Siege during the 11 Years' War

The siege of Duncannon took place in 1645, during the Irish Confederate Wars. An Irish Catholic Confederate army under Thomas Preston besieged and successfully took the town of Duncannon in County Wexford from an English Parliamentarian garrison. The siege was the first conflict in Ireland in which mortars were utilized.

==Background==

At the outbreak of the Irish Rebellion of 1641, most of south-eastern Ireland fell to the Catholic insurgents. Roughly 1,000 rebels blockaded Duncannon, which was heavily fortified and contained an English garrison of about 300 men. Around 150 of the English troops were killed in forays against the Irish at nearby Redmond's Hall, but without siege artillery, or expertise in siege warfare, the rebels were unable to take Duncannon.

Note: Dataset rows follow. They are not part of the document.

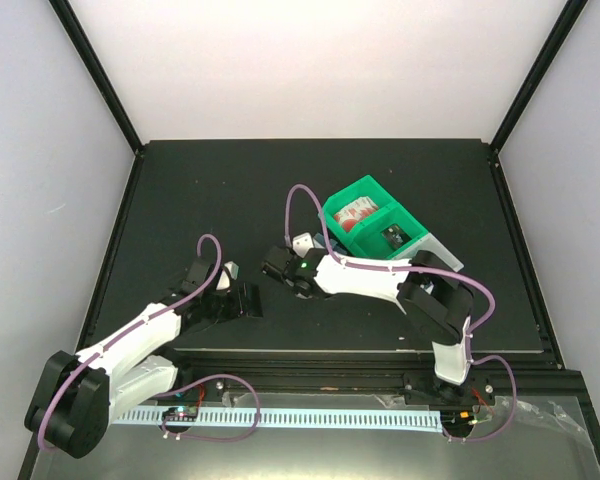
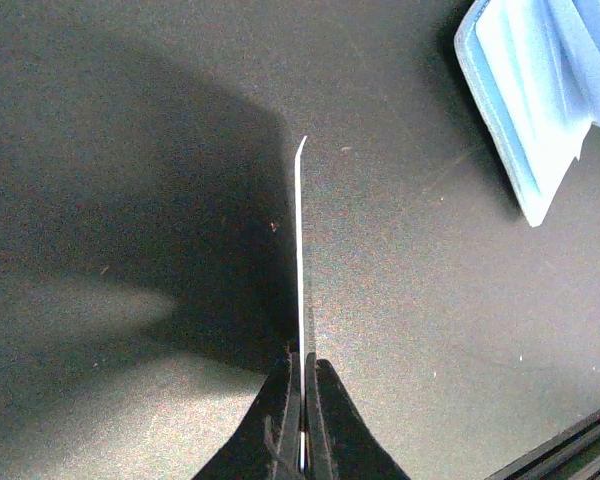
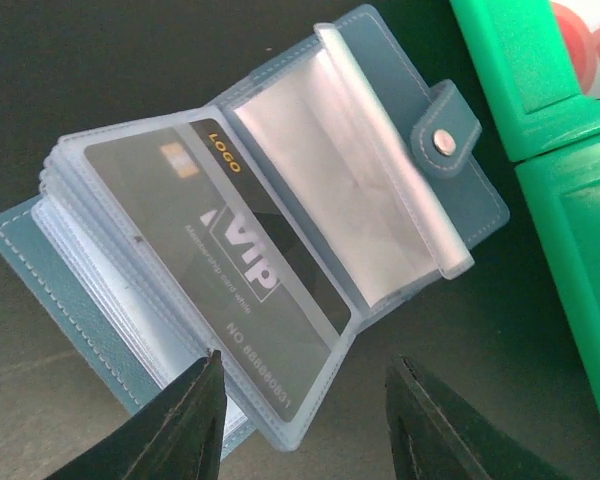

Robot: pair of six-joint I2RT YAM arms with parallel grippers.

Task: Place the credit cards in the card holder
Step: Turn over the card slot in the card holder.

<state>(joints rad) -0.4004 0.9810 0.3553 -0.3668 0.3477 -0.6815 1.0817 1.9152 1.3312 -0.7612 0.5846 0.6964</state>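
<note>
The card holder (image 3: 280,200) is a teal-blue wallet lying open on the dark table, its clear sleeves fanned out and its snap tab (image 3: 445,135) at the upper right. A dark card marked "VIP" (image 3: 220,260) sits inside one sleeve. My right gripper (image 3: 305,400) is open just above the wallet's near edge, with the left fingertip (image 3: 195,400) over the sleeves. My left gripper (image 2: 302,375) is shut on a credit card (image 2: 301,250) seen edge-on, held upright above the table to the left of the wallet (image 2: 540,90). In the top view the right gripper (image 1: 277,268) hides the wallet.
A green plastic bin (image 1: 375,225) holding red-and-white items stands right of the wallet, with a pale bin (image 1: 442,255) beside it. Its green wall (image 3: 540,90) lies close to the wallet's snap tab. The table's front rail (image 2: 570,450) runs just behind the left gripper (image 1: 242,300).
</note>
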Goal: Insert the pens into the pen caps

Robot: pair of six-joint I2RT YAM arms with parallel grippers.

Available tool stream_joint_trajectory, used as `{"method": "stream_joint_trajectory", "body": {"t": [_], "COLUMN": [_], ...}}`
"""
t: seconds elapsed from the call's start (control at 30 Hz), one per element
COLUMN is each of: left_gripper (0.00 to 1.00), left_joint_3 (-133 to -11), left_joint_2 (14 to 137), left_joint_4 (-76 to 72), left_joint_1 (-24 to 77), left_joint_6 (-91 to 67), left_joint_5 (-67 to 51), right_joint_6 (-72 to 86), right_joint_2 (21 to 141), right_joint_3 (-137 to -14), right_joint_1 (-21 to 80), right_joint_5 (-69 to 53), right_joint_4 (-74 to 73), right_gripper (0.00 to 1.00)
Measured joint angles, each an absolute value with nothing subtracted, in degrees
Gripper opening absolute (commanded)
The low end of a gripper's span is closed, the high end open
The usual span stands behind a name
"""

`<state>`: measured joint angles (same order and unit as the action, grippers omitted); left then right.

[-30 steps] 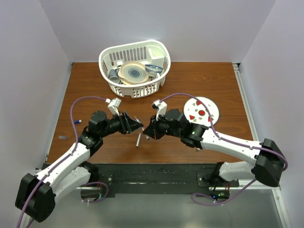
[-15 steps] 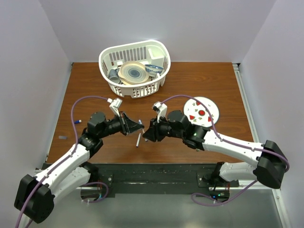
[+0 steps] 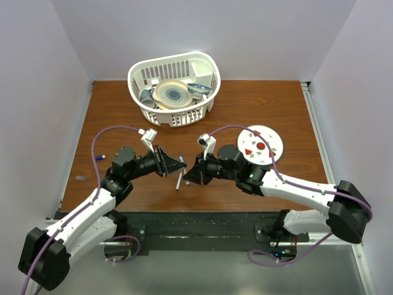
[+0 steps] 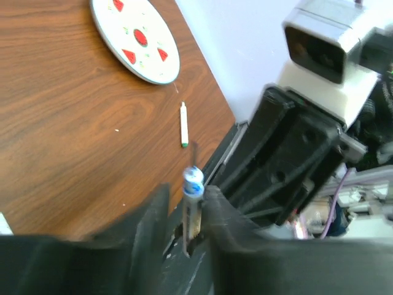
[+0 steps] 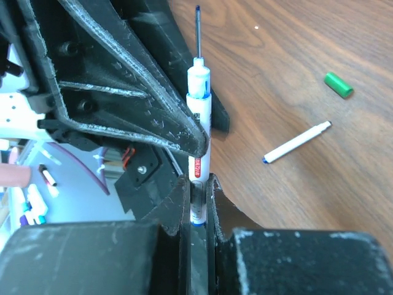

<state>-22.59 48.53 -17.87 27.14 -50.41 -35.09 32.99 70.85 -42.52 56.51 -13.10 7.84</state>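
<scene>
My right gripper is shut on a white pen, gripped near its blue rear end, with its thin dark tip pointing away. My left gripper straddles that pen. Its jaws are a little apart, and the pen lies against one finger. In the top view the two grippers, left and right, meet tip to tip over the table's front middle. A second pen lies on the wood below them and also shows in the right wrist view. A green cap lies beyond it. A third pen lies near the plate.
A white basket of dishes stands at the back centre. A white plate with red marks lies at the right and also shows in the left wrist view. A small blue piece and a small dark piece lie at the table's left edge.
The right gripper has moved slightly left and nearer with its pen, closing on the left gripper. The left gripper has barely moved. The pen on the table has not moved.
</scene>
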Motion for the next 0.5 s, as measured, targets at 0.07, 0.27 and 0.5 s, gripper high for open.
{"method": "stream_joint_trajectory", "body": {"t": [0.07,0.27,0.5], "left_gripper": [0.87,1.00,0.84], "left_joint_3": [-22.92,-30.15,-42.98], "left_joint_2": [47.42,45.04,52.58], "left_joint_4": [-15.70,1.10,18.92], "left_joint_1": [27.22,27.31,20.10], "left_joint_6": [-50.30,-52.45,-57.17], "left_joint_5": [-32.45,-14.20,6.44], "right_joint_6": [33.30,33.32,32.86], "right_joint_2": [70.65,67.29,62.13], "right_joint_3": [-42.46,-42.06,-42.06], "right_joint_1": [56.66,57.28,57.28], "right_joint_5": [-13.06,-10.98,-8.21], "right_joint_4": [8.27,6.28,0.40], "right_gripper": [0.00,0.00,0.00]}}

Hostilities continued throughout 1642, as the Irish, now organised as the Irish Confederacy raided the town's hinterland. As in much of Ireland, the conflict was bitter. In one incident, Laurence Esmonde, Lord Esmonde, the Royalist commander hung 16 Irish prisoners who had been taken at nearby Ramsgrange. In response, the Irish executed 18 English prisoners whom they had been holding.

In 1643, because of his need for troops to fight in the English Civil War, Charles I signed a ceasefire with the Irish Confederates. As a result hostilities between Duncannon and the Catholic-held surrounding area were suspended.

==Esmonde Changes sides==

However, in 1644, the English garrison of Cork, under Lord Inchiquin, unhappy with the Royalist truce with the Irish Confederates, declared for the English Parliament, who were to remain hostile to Irish Catholic forces throughout the 1640s. Esmond, under pressure from elements of his garrison, also changed to the side of Parliament and effectively re-declared war on the Catholic Confederates. His motives are unclear: though he was a Protestant convert, the Esmonde family were Anglo-Irish Roman Catholics, and he owed his entire advancement to the Crown.

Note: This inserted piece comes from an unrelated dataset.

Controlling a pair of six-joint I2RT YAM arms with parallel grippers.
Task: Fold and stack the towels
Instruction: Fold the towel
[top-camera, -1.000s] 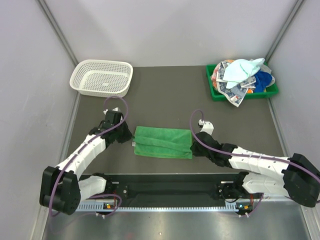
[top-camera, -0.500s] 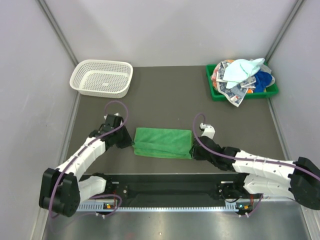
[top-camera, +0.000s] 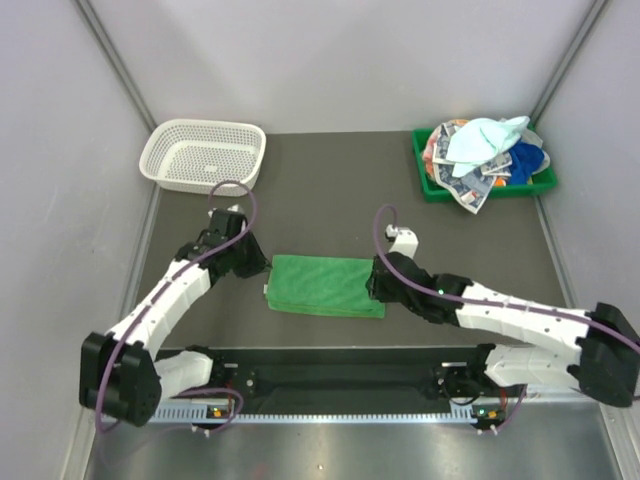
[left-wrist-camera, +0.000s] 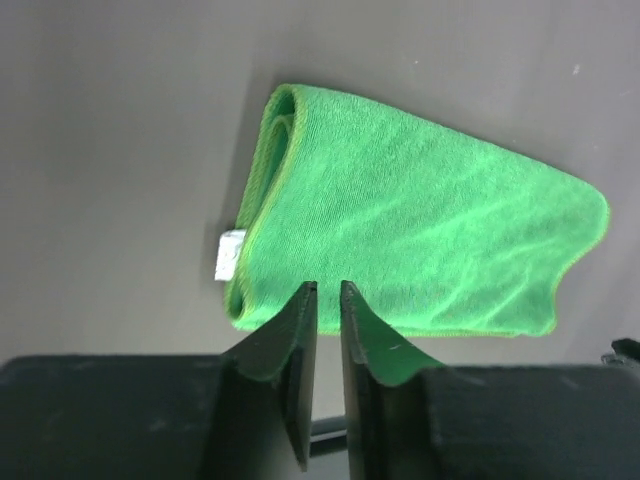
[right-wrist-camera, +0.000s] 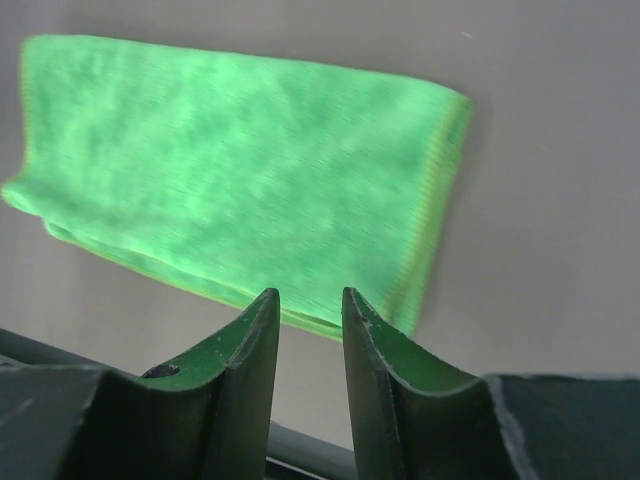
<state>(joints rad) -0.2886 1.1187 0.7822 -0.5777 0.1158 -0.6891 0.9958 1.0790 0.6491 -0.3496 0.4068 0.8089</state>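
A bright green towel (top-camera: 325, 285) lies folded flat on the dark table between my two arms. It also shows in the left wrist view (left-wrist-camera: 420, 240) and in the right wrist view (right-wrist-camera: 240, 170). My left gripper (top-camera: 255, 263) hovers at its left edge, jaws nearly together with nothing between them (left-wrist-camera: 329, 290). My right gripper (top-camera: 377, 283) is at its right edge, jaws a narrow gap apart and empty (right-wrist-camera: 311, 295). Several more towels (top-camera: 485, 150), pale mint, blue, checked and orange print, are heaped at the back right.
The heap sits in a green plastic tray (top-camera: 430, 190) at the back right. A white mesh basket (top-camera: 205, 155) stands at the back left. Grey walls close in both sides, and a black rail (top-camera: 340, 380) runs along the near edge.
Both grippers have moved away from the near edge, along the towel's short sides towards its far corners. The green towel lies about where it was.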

Duncannon was a strategically important town for two reasons. Firstly, it had formidable defences. Secondly and more importantly, its guns overlooked the sea route to Waterford and New Ross, two of the most important Catholic-held towns and also ports at which the Confederates received military aid from Catholic Europe.

Needing to keep this channel open and also fearing the presence of an English garrison deep in their territory, the Confederates' Supreme Council in Kilkenny despatched Thomas Preston, general of their Leinster Army, to take Duncannon in January 1645. Preston had at his disposal 1,300 men, four cannons and a mortar. The mortar, the first of its kind to be used in Ireland had been donated by Spain the previous year and was commanded by a French military engineer named Nicholas La Loue. La Loue had served with Preston in Flanders and was chief of engineering in the Leinster Army.

==The siege==

Duncannon possessed formidable defences. For one thing, it was located on a peninsula and could only be approached from the north, the other three sides jutting out into the sea. Just off the town were docked four Parliamentarian ships, which were supplying Duncannon with food and reinforcements. Secondly, it possessed two lines of fortifications, the outer line being a more modern low deep rampart protected by a dry ditch and the inner wall being a medieval curtain wall, complete with three towers. However, it had two grave weaknesses, first, it was overlooked by a hill to the north, from which an attacker could fire into the town and secondly the water supply was also located outside the walls.

Preston arrived at Duncannon on 20 January and proceeded to construct a ring of trenches which cut off Duncannon on its landward side. From the hill that overlooked the town to the north, his guns were able to fire on a squadron of four Parliamentarian ships that were docked off Duncannon and providing the town with supplies. The Flagship, the Great Louis was badly damaged, its mast wrecked by cannon fire, and it took several more hits from the mortar as it tried to get away. The ship sunk in deep water, drowning its crew and 200 soldiers who had been on board.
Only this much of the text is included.